Fig. 1: PP-007 is a strong inducer of HO-1 in macrophages.

a Schematic cartoon showing the treatment regimen. b, c Representative western blot (WB) and densitometric analysis of HO-1 in WT MΦs treated with 2 mg/ml or 4 mg/ml PP-007 for the time indicated. d qPCR of Hmox-1 in WT MΦs treated with 2 mg/ml PP-007 for the time indicated. e Cartoon showing the experimental design: WT BMD-MΦs were pretreated with 2 mg/ml PP-007 for 6 h and then challenged with PA-LPS or live PAO1 (MOI of 10:1) for an additional 12 h. At 2 h after exposure to PAO1, 100 µg/ml gentamicin was added to the medium. f qPCR of Hmox-1 in WT MΦs treated with 2 mg/ml PP-007 for 6 h before the addition of PA-LPS for an additional 4 h. g Representative WB and densitometric analysis of HO-1 in WT MΦs pretreated with vehicle or 2 mg/ml PP-007 for 6 h and then challenged with PA-LPS (left) or PAO1 (right).
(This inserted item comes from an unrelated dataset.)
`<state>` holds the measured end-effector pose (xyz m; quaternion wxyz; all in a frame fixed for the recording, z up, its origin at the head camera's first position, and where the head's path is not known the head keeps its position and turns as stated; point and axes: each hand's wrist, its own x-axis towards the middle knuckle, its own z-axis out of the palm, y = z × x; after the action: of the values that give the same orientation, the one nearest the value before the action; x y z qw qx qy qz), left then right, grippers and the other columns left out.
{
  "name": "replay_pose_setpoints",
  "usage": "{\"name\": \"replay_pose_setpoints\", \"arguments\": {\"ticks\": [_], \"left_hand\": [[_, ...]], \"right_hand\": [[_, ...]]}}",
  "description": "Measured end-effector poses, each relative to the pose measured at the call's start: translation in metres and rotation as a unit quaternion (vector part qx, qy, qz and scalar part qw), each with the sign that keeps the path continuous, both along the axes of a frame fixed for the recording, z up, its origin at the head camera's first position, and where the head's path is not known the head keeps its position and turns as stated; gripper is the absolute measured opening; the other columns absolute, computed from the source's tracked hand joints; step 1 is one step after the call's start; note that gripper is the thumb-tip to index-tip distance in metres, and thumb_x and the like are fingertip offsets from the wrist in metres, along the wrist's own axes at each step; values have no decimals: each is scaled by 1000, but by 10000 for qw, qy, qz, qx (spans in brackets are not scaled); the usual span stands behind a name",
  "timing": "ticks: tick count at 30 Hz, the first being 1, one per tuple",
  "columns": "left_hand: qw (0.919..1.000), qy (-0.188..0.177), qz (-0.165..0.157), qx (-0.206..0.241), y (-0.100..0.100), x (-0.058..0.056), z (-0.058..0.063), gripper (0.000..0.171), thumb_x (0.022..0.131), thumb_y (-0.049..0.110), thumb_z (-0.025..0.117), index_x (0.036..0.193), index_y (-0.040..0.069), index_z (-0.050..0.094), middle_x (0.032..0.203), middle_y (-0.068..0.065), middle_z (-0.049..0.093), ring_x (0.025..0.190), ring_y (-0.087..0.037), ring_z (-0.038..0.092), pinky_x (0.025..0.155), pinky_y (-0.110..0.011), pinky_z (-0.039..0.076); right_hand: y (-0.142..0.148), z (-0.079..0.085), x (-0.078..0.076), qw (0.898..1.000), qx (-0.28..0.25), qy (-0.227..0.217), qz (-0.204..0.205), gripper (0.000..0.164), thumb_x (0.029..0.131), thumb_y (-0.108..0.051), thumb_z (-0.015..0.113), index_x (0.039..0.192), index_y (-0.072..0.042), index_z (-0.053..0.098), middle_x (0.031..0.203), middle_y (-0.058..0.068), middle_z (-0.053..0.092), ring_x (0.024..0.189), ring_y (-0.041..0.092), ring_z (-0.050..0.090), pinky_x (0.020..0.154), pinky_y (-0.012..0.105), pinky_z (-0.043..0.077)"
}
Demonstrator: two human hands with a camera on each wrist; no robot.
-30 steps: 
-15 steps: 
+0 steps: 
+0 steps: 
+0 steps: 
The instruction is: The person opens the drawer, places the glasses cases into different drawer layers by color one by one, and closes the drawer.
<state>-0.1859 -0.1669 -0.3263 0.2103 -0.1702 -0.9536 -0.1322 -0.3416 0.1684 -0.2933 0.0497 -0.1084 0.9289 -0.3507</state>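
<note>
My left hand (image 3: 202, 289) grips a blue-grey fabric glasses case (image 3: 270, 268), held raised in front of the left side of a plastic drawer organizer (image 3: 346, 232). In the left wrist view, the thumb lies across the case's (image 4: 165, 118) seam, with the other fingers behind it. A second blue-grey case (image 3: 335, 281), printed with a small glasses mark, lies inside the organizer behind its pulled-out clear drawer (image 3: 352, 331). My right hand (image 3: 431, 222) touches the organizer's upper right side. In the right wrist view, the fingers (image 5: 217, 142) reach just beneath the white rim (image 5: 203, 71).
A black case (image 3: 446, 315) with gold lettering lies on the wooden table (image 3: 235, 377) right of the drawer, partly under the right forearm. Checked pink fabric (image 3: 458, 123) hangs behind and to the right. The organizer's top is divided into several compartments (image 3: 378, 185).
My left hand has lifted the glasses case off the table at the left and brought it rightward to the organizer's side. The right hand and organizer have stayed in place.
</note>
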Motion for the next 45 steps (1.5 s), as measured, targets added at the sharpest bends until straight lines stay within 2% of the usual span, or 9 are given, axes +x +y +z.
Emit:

WB and qPCR data are represented as the fold increase over vehicle-treated samples. mRNA levels were normalized to the 18 S level. For WB data, band intensities were normalized to the corresponding β-actin band intensity. Data are represented as the mean ± SEM of at least three biological repeats. Statistical analyses were conducted using a two-tailed unpaired Student’s t test with unequal variance: *P ≤ 0.05, **P < 0.01, and ***P < 0.001. In (b–d), *symbols indicate a statistically significant difference between PP-007-treated and vehicle-treated samples. Cropped blots are displayed, and full-length gels and blots are included in the Supplementary Methods.